Durant le protectorat français au Maroc(1912-1956), sociologues et urbanistes ont caressé le rêve de bâtir une ville verte, espacée et structurée avec comme place forte des espaces libres et des jardins publics. Ce rêve prit corps dans les schémas directeurs d’architectes, urbanistes et paysagistes français tels que Henri Prost, Albert Laprade, Jean-Claude Nicolas Forestier et bien d’autres. Leurs travaux allaient transformer des villes en véritables laboratoires paysagers, architecturaux ou urbanistiques. Toutefois les nouveaux espaces conçus et réalisés n’allaient pas surgir dans le vide ; des cités traditionnelles ayant tous les éléments de la ville-jardin étaient déjà là. Les agdal, les Jnan, les arsa et les Riad ponctuaient la topographie des villes telles que Rabat, Marrakech, Fès, Meknès. Ces espaces paysagers ont joué un rôle conducteur et primordial dans la planification des nouvelles villes marocaines entre 1912 et 1930, une période charnière dans l’élaboration des plans directeurs d’aménagement et d’extension des principales villes marocaine. C’est ce rôle majeur que fait ressortir le livre de Mounia Bennani : « Villes-Paysages du Maroc. Rabat-Marrakech-Meknès-Fès-Casablanca », paru aux éditions la Découverte en 312 pages et rehaussé de 650 illustrations, dessins et plans.

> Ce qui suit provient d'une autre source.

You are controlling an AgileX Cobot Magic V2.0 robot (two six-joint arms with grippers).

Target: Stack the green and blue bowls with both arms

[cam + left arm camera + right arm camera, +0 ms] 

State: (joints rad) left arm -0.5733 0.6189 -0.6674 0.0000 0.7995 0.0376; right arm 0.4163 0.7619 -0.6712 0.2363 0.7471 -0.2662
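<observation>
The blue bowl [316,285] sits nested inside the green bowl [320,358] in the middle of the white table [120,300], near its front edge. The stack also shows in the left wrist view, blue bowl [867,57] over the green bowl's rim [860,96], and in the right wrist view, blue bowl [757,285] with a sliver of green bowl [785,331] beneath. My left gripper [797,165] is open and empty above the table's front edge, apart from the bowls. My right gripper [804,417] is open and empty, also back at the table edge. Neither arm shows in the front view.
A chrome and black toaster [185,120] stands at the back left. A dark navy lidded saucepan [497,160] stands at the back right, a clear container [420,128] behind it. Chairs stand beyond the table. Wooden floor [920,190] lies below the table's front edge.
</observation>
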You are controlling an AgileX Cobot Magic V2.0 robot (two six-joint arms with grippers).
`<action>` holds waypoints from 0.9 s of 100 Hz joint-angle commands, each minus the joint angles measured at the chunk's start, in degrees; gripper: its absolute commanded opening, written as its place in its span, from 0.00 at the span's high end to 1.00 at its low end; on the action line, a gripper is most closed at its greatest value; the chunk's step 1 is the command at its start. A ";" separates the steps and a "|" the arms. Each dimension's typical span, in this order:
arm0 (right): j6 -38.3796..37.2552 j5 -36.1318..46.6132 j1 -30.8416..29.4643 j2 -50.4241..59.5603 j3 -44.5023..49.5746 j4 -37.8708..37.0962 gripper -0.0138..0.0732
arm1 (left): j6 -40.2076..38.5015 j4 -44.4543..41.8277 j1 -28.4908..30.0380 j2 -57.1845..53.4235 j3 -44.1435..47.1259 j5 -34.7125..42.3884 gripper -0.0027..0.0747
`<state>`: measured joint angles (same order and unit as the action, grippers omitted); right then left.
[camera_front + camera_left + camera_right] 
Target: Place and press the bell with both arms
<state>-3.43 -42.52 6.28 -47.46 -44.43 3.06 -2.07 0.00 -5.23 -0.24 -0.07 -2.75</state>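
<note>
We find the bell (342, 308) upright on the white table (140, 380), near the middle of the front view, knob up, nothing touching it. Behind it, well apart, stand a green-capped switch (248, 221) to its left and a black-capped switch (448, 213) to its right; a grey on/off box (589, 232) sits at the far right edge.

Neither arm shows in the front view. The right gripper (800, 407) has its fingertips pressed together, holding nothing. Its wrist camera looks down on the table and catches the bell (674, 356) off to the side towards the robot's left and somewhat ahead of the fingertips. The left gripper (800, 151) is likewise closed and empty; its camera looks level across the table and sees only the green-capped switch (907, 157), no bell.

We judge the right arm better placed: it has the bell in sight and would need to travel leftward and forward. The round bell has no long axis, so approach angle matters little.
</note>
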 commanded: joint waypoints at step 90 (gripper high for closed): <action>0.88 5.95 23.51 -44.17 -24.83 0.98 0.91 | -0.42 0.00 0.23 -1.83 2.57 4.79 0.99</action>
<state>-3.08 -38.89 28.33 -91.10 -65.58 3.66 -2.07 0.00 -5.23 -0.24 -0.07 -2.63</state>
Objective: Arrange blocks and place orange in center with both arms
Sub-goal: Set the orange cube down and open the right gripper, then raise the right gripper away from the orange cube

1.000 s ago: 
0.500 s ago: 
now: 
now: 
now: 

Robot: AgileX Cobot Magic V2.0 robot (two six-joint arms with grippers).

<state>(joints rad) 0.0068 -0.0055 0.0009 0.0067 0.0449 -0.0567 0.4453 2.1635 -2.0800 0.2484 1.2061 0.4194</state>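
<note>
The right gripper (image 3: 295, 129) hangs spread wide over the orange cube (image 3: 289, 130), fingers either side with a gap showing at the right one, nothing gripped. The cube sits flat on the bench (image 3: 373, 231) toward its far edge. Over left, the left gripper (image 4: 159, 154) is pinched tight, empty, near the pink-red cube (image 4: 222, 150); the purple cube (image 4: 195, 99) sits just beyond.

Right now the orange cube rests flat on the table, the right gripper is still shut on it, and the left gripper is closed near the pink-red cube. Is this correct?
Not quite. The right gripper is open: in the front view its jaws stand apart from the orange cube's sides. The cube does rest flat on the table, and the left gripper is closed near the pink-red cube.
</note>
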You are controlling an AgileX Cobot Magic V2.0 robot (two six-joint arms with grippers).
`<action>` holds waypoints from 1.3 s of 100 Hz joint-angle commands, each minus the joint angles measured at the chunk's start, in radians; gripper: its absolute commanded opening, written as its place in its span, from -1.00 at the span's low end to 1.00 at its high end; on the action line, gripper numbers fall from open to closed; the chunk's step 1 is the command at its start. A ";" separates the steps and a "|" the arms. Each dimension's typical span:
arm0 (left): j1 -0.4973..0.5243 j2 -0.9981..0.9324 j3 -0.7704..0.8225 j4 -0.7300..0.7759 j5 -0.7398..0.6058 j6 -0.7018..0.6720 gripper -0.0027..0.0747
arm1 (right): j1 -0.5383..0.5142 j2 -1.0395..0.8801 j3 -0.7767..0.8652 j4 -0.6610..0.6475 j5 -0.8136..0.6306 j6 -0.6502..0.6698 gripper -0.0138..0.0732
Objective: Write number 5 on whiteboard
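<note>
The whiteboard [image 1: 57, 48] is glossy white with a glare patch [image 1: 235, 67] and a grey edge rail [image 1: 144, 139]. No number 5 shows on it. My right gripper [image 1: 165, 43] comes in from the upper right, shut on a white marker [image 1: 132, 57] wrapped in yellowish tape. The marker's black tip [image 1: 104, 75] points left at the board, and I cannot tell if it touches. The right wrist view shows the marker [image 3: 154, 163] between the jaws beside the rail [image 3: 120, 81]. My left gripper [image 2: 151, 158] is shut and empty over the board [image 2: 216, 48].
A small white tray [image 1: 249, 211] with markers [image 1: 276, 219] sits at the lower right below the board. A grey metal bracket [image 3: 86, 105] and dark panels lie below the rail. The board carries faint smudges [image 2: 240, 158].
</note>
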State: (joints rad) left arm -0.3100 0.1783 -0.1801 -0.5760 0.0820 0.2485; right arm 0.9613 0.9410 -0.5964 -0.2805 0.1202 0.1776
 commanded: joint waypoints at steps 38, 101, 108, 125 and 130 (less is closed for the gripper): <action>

Mounia Bennani conjugue dans son travail architecture, urbanisme, paysagisme ; ce qui confère à son expertise une portée scientifique rigoureuse. Diplômée de l’Ecole nationale supérieure du paysage de Versailles, elle créé en 2006 MBpaysage. De même qu’elle milite ardemment pour la création d’espaces publics de qualité et pour l’amélioration du cadre de vie au Maroc.
Dans ce travail, elle mobilise les archives, remonte les sources et les documents pour dégager les projets aboutis ou suspendus autour de telle ville ou tel espace paysager. Ou pour déconstruire l’idéologie colonialiste ayant animé l’esprit de tel architecte ou tel urbaniste ou paysagiste. Ce travail invite le lecteur à une « prise de conscience de la valeur patrimoniale de ces espaces plantés réalisés au siècle dernier, comme faisant partie intégrante de la mémoire vivante de l’histoire des villes marocaines » souligne Mounia Bennani.